> Activity: Reproduce every line of the material below exactly. No pictures belong in the copy.

> Given information:
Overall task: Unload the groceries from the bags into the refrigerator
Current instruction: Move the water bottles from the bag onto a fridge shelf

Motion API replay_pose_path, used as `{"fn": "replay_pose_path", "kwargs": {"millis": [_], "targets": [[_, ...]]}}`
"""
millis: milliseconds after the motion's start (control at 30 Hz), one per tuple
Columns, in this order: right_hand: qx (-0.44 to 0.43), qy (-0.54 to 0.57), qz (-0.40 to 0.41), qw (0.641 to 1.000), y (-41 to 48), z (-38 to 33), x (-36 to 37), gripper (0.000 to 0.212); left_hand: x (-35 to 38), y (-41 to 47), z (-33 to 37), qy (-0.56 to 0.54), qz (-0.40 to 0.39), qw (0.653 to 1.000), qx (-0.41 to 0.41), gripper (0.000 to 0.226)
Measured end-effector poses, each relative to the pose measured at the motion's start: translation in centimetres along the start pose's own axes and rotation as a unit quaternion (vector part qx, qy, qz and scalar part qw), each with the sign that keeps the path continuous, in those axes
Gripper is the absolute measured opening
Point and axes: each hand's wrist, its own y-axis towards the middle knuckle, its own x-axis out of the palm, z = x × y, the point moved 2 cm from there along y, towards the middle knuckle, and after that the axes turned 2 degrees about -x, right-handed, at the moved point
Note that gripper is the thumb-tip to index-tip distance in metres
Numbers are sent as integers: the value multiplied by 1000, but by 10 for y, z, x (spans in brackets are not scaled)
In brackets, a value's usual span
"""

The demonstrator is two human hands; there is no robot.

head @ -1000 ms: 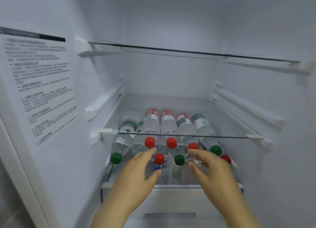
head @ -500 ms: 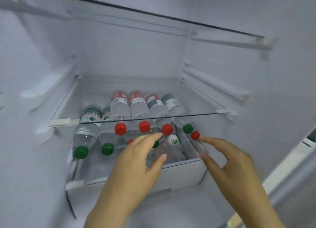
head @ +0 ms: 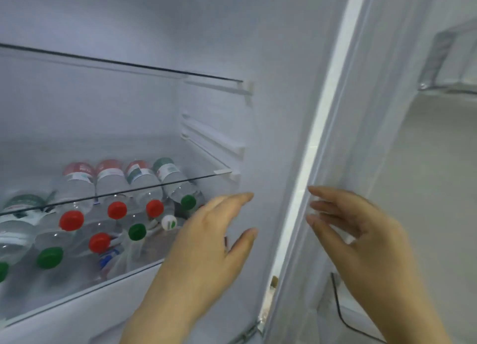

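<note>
Both the left hand (head: 206, 237) and right hand (head: 361, 235) hang loose-fingered, holding nothing, beside clear plastic capped water bottles (head: 111, 186) in the white refrigerator (head: 271, 111).

Red and green bottle caps (head: 71, 220), white refrigerator (head: 271, 59)

readable text: none | bottle labels (head: 110, 173): red and green bands, print too blurred to read

Pale grey-beige surface (head: 426, 188) at right (evenly lit), thin black cable (head: 338, 315) low down
</note>
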Motion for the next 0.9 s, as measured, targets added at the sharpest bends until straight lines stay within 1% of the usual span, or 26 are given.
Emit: {"fn": "replay_pose_path", "kwargs": {"millis": [133, 233, 333, 500, 600, 733, 900], "targets": [[-7, -44, 37, 998, -15, 0, -52, 32, 24, 1, 50, -36, -15, 997, 61, 43], [-8, -91, 75, 993, -27, 6, -91, 33, 41, 1, 83, -58, -21, 993, 99, 41], [6, -150, 115, 982, -39, 16, -127, 36, 61, 4, 114, -88, -32, 986, 138, 41], [47, -231, 175, 956, -61, 25, -177, 39, 100, 14, 159, -149, -89, 964, 202, 44], [65, -290, 218, 929, -76, 23, -202, 41, 121, 20, 184, -173, -130, 944, 250, 45], [107, -365, 267, 886, -101, 12, -224, 43, 146, 22, 211, -213, -179, 909, 310, 44], [191, -453, 284, 823, -136, -9, -228, 44, 172, 8, 230, -253, -253, 863, 358, 46]]}}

> Exercise output:
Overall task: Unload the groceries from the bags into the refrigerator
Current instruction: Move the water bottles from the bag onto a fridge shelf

Motion API replay_pose_path, used as `{"fn": "replay_pose_path", "kwargs": {"millis": [_], "targets": [[_, ...]]}}`
"""
millis: milliseconds after the motion's start (control at 30 Hz), one per tuple
Columns, in this order: right_hand: qx (-0.44 to 0.43), qy (-0.54 to 0.57), qz (-0.40 to 0.41), qw (0.641 to 1.000), y (-41 to 48), z (-38 to 33), x (-36 to 37), gripper (0.000 to 0.212); left_hand: x (-35 to 38), y (-41 to 47), z (-33 to 37), qy (-0.56 to 0.54), qz (-0.40 to 0.39), qw (0.653 to 1.000), qx (-0.41 to 0.41), gripper (0.000 to 0.226)
Measured end-effector poses, each relative to the pose measured at the motion's start: translation in centimetres along the start pose's own axes and rotation as a unit quaternion (vector part qx, qy, qz and scalar part qw), each with the sign that keeps the path continuous, in those axes
Gripper is the absolute measured opening
Point and axes: each hand's wrist, its own y-axis towards the middle knuckle, its own x-axis out of the palm, z = x × y, the point moved 2 cm from there along y, towards the middle knuckle, and after that the axes turned 2 degrees about -x, right-handed, at the moved point
Note that gripper is the thumb-tip to index-tip distance in metres
Numbers are sent as integers: the value multiplied by 1000, but by 10 for y, z, x (spans in brackets are not scaled)
In brackets, a value's usual span
"""

The demonstrator is two human hands; there is no robot.

head @ -1000 ms: 
head @ -500 ms: 
head @ +0 ms: 

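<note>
Both the left hand (head: 206, 237) and right hand (head: 361, 235) hang loose-fingered, holding nothing, beside clear plastic capped water bottles (head: 111, 186) in the white refrigerator (head: 271, 111).

Red and green bottle caps (head: 71, 220), white refrigerator (head: 271, 59)

readable text: none | bottle labels (head: 110, 173): red and green bands, print too blurred to read

Pale grey-beige surface (head: 426, 188) at right (evenly lit), thin black cable (head: 338, 315) low down
</note>
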Motion for the next 0.9 s, as measured, targets added at the sharpest bends until straight lines stay within 1% of the usual span, or 26 are given.
Emit: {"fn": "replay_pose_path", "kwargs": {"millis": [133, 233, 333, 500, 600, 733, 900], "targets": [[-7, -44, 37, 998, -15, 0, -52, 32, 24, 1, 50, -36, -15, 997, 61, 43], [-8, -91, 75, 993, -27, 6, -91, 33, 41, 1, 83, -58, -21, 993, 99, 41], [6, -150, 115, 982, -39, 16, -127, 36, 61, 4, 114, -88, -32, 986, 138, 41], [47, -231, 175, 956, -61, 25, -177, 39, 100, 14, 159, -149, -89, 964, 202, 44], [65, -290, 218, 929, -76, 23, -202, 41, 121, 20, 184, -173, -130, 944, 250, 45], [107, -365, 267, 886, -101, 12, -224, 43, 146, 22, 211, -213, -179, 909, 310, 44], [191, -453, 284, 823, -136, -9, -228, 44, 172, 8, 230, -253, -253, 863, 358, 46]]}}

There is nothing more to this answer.